Latest update December 25th, 2024 1:10 AM
May 31, 2009 News
At St John’s University graduation…
It is hardly ever that a person comes face to face with someone who tried to kill them, or find out that marauding thugs and criminals have killed one’s entire family. Immaculée Ilibagiza, had those experiences. Years later, she faced her family’s killer and told him to his face, “I forgive you.”
The Rwanda genocide survivor and author, recounted to an audience at St. John’s University, how she survived the slaughter of hundreds of thousands of her Tutsi tribe members in 1994, by hiding for 91 harrowing days ,in a cramped bathroom with seven other women.
In a speech that moved her audience to tears, Ilibagiza spoke of the slaughter of her entire family, neighbours and several of her friends, and how her faith in God helped her to prevail.
Immaculée credits her survival mostly to prayers and to a set of rosary beads given to her by her devout Catholic father, prior to her going into hiding.
At the 2009 Commencement of the St.
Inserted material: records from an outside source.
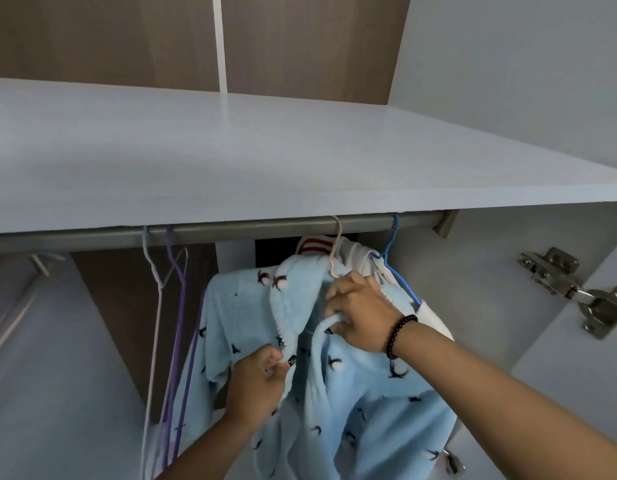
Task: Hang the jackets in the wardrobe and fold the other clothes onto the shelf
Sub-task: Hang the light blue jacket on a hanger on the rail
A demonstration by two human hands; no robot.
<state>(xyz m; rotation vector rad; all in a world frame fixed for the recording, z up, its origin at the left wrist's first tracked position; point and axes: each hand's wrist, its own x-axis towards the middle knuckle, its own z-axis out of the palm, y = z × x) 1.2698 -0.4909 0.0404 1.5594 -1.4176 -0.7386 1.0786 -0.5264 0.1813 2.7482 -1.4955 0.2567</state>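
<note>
A light blue fleece jacket [355, 393] with small dark bird prints hangs from a beige hanger [336, 251] hooked on the wardrobe rail [265, 228]. My right hand [359, 311], with a black bead bracelet on the wrist, grips the jacket's collar just below the hanger's neck. Lower left, my left hand [257, 375] pinches the jacket's front edge near a dark button. Behind it a white garment [364, 259] with red stripes hangs on a blue hanger [392, 258].
A wide pale shelf [231, 161] sits right above the rail. Bare white [154, 289] and purple hangers [177, 306] hang at the left. The open door's metal hinge [574, 289] juts in at the right. Brown panels back the wardrobe.
</note>
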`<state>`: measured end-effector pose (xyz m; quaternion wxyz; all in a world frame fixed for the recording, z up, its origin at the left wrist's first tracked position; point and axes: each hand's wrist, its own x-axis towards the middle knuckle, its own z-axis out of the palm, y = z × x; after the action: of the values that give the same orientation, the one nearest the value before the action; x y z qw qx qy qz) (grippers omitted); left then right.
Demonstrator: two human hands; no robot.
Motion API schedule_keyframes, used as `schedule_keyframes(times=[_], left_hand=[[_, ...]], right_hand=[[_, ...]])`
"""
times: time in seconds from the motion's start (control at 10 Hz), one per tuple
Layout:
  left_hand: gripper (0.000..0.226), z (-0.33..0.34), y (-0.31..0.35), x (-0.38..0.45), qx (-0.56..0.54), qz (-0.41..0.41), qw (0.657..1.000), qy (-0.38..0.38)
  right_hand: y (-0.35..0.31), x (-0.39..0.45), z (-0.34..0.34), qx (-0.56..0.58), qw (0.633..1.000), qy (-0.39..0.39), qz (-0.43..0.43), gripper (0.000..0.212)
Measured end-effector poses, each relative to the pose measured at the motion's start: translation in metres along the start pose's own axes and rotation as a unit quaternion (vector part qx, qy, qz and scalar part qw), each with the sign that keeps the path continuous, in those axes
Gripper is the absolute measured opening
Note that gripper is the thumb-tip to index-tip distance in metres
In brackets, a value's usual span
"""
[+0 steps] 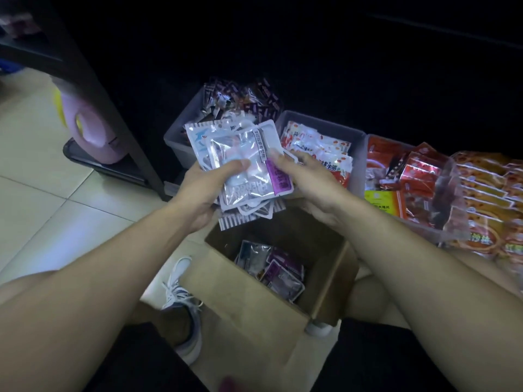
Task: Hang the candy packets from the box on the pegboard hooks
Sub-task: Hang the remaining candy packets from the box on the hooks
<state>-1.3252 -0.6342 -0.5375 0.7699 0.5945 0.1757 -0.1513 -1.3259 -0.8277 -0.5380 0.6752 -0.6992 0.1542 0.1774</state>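
A person's left hand (203,190) and right hand (305,182) both grip a fanned stack of candy packets (243,165) above the open cardboard box (254,315), where more packets lie; the glossy, loosely splayed sleeves could slide free; no pegboard in view.

Your way down into the cardboard box (249,295) is open from above, past its raised flaps. Beyond it, packed snack bins (319,142) crowd the floor, and a dark shelf frame (113,131) blocks your left.
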Motion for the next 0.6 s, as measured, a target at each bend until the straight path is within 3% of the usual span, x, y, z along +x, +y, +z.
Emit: schedule_keyframes(times=[0.1, 0.2, 0.3, 0.4, 0.6], left_hand=[[0.037, -0.009, -0.001, 0.007, 0.019, 0.003, 1.0, 0.019], [0.037, -0.017, -0.005, 0.013, 0.042, 0.019, 0.998, 0.041], [0.045, -0.02, -0.012, 0.018, 0.07, 0.04, 0.995, 0.052], [0.06, -0.018, -0.02, 0.023, 0.106, 0.043, 0.992, 0.051], [0.057, -0.011, -0.032, 0.034, 0.109, 0.053, 0.99, 0.068]], right_hand=[[0.007, 0.011, -0.007, -0.068, 0.993, 0.091, -0.031, 0.044], [0.027, 0.024, -0.018, -0.211, 0.966, 0.138, -0.064, 0.02], [0.059, 0.038, -0.009, -0.487, 0.871, -0.045, 0.033, 0.025], [0.107, 0.046, 0.01, -0.679, 0.698, -0.209, 0.093, 0.032], [0.207, 0.079, 0.02, -0.656, 0.721, -0.185, 0.127, 0.071]])
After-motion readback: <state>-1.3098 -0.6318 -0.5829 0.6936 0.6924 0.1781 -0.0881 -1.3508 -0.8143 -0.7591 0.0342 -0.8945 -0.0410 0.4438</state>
John’s University, this year during the recent Graduation Weekend, Immaculée told her life story, leaving the audience thinking about their own lives, their mortality and how fortunate they are.
“I had just gone home for the Easter holidays when the genocide started…They put a radio outside so we could hear what was going on,” she told her audience.
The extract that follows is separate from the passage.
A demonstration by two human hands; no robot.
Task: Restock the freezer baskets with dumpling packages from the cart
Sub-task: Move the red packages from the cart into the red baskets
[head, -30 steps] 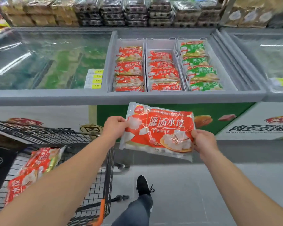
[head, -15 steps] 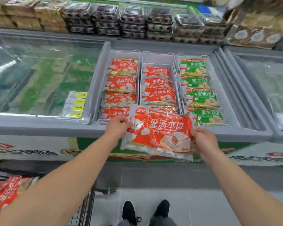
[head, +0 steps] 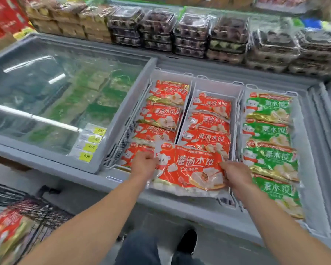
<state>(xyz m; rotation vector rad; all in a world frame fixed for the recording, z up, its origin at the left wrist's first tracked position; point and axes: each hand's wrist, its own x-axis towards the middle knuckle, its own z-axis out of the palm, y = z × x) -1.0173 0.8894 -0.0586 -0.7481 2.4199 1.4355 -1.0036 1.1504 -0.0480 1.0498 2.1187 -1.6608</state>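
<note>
The left hand (head: 144, 162) and right hand (head: 234, 175) pinch the red bag's (head: 189, 169) side edges, holding it over the middle basket's (head: 216, 86) near end; its slick film probably slips, and loose frozen dumplings sag, so edge grips suit it

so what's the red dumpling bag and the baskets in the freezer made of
Red dumpling bag held by both hands: glossy thin plastic film, judging by its crinkles and glare streaks. White freezer baskets: they look like coated wire or moulded plastic mesh, with a matt finish; the fine grid on the left basket's side wall leaves that open.
</note>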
“The government leaders were the ones calling for the killing of everyone from my tribe. They had killed (almost) everyone who had stayed behind. They were telling people to go by homes and see if anyone was hiding.”
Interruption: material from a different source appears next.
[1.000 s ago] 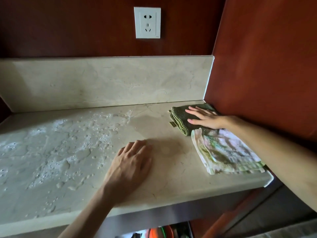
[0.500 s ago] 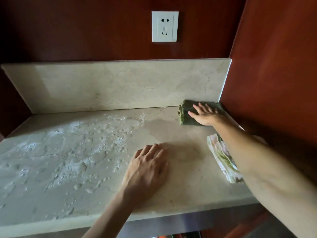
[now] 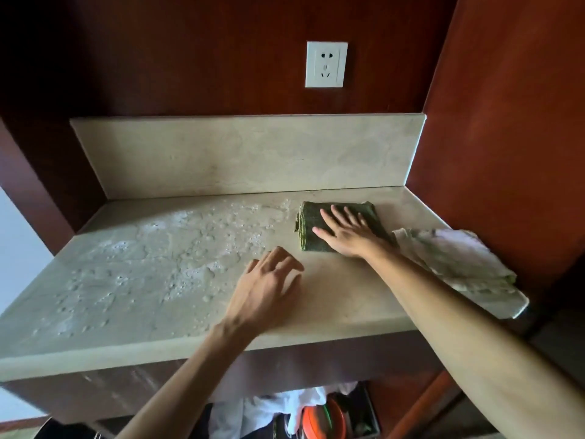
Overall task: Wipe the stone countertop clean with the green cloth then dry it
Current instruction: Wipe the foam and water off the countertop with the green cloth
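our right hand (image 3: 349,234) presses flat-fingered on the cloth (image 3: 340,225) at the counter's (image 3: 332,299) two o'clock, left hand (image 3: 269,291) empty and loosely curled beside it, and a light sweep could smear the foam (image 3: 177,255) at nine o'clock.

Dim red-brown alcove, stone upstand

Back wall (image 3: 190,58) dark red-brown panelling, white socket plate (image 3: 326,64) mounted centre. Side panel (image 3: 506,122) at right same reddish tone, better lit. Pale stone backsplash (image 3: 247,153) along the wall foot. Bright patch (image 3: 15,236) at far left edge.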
Anger and resentment about her situation, were literally eating her alive, she said, while silently huddled together in one of the local pastors’ bathroom.
Prayer was her only hope and as such, she began to pray as a way of drowning out the negativity that was building up inside of her.
At the time, Immaculée was studying electronic and mechanical engineering at the National University . She was just 22 years old.
On the brink of starvation, Immaculée found solace and peace in prayers and prayed each day from morning to the time she lapsed into sleep at night.
During her period of hiding in the small bathroom, the survivor taught herself English with only The Bible and a dictionary.
She was 115 pounds when she entered the hiding place, but was ‘a skeleton’ when she and the other survivors emerged 91 days later.
“The first night I came out I was 65 pounds. I was a skeleton,” she told the emotionally moved audience at the St. John’s University graduation. .
But she was one of the lucky ones.
“I found out that everyone I left behind was killed; my mother, my father, my two brothers, my friends, my schoolmates.
“Of the 2,005 students in my class, they had killed 900.”
Traumatised by her ordeal, Immaculee said that for several weeks she called for the strength to overcome.
It is estimated at least 500,000 Tutsis were butchered by members of the rival Hutu tribe between April 6, through mid-July 1994.
Some estimates put the figure at between 800,000 and one million.
Four years after the Rwanda genocide, Immaculee, emigrated to the United States and began working at the United Nations in New York City .
During this time she shared her story with co-workers and friends, who were so impacted they insisted she write it down in book form.
Three days after finishing her manuscript, she met best selling author, Dr. Wayne W. Dyer, who, within minutes of meeting her, offered to publish her book.
She has appeared on CBS-TV’s “60 Minutes” and wrote a best-selling autobiography, Left to Tell, which chronicles her life-altering experience, and explains how Ilibagiza, a devout Roman Catholic, learned to forgive the perpetrators and release her anger.
Today, Immaculée is regarded as one of world’s leading speakers on peace, faith, and forgiveness.
She has shared her universal message with world dignitaries, school children, multinational corporations, churches, and at many conferences.
In 2007 she established the ‘Left to Tell Charitable Fund’, which helps support Rwandan orphans.
In addition, Immaculée holds honorary doctoral degrees from The University of Notre Dame and Saint John’s University. She was awarded The Mahatma Gandhi International Award for Reconciliation and Peace in 2007.